# bird behavior and deafness in birds



## Ariel (Nov 1, 2009)

I've had birds for as long as I can remember, 

in total we have five birds (3 cockatiels, a cherry head conure, and a lesser jardines parrot) we also used to breed cockatiels. 

I personally own two of those birds (both cockatiels) the others belong to my parents, and my male spangled pied cockatiel, Spunky has been having serious attitude problems as of late, he was never the most well behaved bird, very territorial of both his cage and his lutino girlfriend Deevo. (she might also be a "Clear" pied, she doesn't have red eyes) 
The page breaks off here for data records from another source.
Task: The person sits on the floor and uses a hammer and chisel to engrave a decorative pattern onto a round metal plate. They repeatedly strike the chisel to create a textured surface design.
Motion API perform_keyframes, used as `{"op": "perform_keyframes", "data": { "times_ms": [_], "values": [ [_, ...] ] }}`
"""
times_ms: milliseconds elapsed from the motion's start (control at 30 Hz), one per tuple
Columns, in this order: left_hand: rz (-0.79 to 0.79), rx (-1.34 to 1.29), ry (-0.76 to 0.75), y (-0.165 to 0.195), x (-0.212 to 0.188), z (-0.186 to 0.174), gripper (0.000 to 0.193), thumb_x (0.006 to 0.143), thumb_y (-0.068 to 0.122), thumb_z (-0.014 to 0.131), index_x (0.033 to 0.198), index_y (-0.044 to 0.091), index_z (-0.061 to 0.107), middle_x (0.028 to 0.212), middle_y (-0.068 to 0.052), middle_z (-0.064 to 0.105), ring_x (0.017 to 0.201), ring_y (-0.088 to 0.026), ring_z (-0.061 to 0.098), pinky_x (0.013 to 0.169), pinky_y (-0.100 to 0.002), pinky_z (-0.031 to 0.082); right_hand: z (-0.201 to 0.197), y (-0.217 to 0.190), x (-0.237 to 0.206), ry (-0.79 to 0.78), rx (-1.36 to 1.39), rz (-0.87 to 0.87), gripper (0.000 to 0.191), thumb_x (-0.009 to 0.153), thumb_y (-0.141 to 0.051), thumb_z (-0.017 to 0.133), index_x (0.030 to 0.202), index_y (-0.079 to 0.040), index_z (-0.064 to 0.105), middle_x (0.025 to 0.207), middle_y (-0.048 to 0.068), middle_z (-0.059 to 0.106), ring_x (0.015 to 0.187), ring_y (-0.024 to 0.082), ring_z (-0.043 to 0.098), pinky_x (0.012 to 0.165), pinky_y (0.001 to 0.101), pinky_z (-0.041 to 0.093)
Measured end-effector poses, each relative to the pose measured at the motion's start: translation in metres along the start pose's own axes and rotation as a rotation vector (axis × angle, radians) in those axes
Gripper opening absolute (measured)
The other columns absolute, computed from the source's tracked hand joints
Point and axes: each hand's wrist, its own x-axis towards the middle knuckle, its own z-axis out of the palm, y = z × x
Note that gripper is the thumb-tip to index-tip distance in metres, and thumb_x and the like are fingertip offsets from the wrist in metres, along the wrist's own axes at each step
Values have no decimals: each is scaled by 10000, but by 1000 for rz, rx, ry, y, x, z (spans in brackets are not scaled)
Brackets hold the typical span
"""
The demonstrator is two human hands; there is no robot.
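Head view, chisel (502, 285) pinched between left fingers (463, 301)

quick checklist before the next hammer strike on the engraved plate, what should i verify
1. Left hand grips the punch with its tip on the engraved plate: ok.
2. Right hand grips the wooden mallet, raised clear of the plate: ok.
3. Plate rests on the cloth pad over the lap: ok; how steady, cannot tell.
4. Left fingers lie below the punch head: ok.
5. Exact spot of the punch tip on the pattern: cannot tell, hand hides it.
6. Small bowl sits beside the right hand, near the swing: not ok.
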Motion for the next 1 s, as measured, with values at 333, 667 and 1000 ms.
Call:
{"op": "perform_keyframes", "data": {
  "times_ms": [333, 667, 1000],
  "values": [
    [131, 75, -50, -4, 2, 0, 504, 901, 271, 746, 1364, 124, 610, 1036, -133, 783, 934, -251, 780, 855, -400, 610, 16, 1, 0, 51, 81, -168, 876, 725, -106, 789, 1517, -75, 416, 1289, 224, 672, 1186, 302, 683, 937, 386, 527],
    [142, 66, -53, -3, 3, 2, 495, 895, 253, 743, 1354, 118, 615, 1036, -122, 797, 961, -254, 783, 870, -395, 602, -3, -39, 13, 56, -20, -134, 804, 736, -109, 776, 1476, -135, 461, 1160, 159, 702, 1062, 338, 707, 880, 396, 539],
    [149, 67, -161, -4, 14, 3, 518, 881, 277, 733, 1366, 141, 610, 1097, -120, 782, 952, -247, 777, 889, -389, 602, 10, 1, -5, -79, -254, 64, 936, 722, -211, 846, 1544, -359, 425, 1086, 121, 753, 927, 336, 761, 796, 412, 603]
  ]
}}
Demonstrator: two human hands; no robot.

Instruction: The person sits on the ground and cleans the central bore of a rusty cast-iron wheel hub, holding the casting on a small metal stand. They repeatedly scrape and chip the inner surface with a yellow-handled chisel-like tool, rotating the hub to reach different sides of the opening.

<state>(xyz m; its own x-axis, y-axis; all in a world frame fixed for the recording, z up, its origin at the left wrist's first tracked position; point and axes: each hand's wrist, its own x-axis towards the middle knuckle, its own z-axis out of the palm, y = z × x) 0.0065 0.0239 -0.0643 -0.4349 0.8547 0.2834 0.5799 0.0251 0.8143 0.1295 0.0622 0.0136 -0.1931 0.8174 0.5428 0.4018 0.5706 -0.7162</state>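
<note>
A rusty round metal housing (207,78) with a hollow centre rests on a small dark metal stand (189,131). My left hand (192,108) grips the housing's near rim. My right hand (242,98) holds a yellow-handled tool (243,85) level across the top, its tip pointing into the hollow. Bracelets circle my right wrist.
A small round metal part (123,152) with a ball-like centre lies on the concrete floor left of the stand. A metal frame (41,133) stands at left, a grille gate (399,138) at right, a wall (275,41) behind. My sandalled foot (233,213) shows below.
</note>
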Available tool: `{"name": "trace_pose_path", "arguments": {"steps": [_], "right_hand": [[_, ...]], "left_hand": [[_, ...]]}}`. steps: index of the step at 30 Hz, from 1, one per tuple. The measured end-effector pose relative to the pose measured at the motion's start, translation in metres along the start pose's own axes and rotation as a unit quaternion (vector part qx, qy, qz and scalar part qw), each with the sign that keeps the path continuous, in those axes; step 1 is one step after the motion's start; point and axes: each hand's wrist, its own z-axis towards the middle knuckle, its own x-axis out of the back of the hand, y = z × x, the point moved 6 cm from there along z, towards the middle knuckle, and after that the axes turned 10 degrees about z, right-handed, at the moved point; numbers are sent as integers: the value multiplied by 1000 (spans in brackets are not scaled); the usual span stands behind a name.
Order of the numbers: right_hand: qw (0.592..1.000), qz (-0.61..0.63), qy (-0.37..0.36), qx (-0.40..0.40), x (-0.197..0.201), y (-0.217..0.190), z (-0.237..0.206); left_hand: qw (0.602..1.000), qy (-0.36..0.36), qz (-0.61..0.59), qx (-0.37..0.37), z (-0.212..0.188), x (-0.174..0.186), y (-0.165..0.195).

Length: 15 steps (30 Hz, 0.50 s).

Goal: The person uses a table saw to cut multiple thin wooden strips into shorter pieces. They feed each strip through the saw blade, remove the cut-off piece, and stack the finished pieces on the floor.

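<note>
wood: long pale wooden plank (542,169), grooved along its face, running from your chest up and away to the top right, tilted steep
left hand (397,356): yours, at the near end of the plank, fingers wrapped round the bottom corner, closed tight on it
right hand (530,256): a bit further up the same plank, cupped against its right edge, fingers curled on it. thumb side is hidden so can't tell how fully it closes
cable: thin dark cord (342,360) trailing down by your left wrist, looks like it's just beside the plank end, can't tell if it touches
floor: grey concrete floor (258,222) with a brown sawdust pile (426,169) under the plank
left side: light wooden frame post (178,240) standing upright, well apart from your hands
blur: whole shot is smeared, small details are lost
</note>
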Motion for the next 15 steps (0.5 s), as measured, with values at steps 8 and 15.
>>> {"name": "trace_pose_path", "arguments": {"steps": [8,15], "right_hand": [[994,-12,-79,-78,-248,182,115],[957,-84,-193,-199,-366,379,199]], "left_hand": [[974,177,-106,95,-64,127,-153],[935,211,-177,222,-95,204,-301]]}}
 Lately he's been screaming and screaming more and more no matter what I do, I thought it was an attention thing, but if I hold him he just screams more. and last night he woke me a 5 in the morning by plucking on his cage bars. 

He shares a pretty good sized cage with Deevo with toys a plenty, food and water everyday, has a cuttlebone avalible. gets time out of the cage, gets handled (they both do), he's covered at night (usually between 9:30 and 10pm(and when he's being especially ill behaved) and my room light goes off as soon as i go to bed. I uncover him either after I get up (when I'm up later) Or usually around ten, I know they need 12hrs of sleep. 

Now, something else my mom pointed out, he doesn't look around when his name is called, or when I noise is made, all our other birds do, and as far as I know he also used to. 

I know its possible for a bird to go deaf, but what is the likelyhood and how is it possible to check?

He's eight or nine years old, an offspring from my moms pair. We already know he's going to devlope problems in the future, both his mom and the only other remaining offspring we owned (all others were sold or given away) his older sister "Scarlet" died of a kidney disease, but we saw deafness in neither father, mother, or his sister.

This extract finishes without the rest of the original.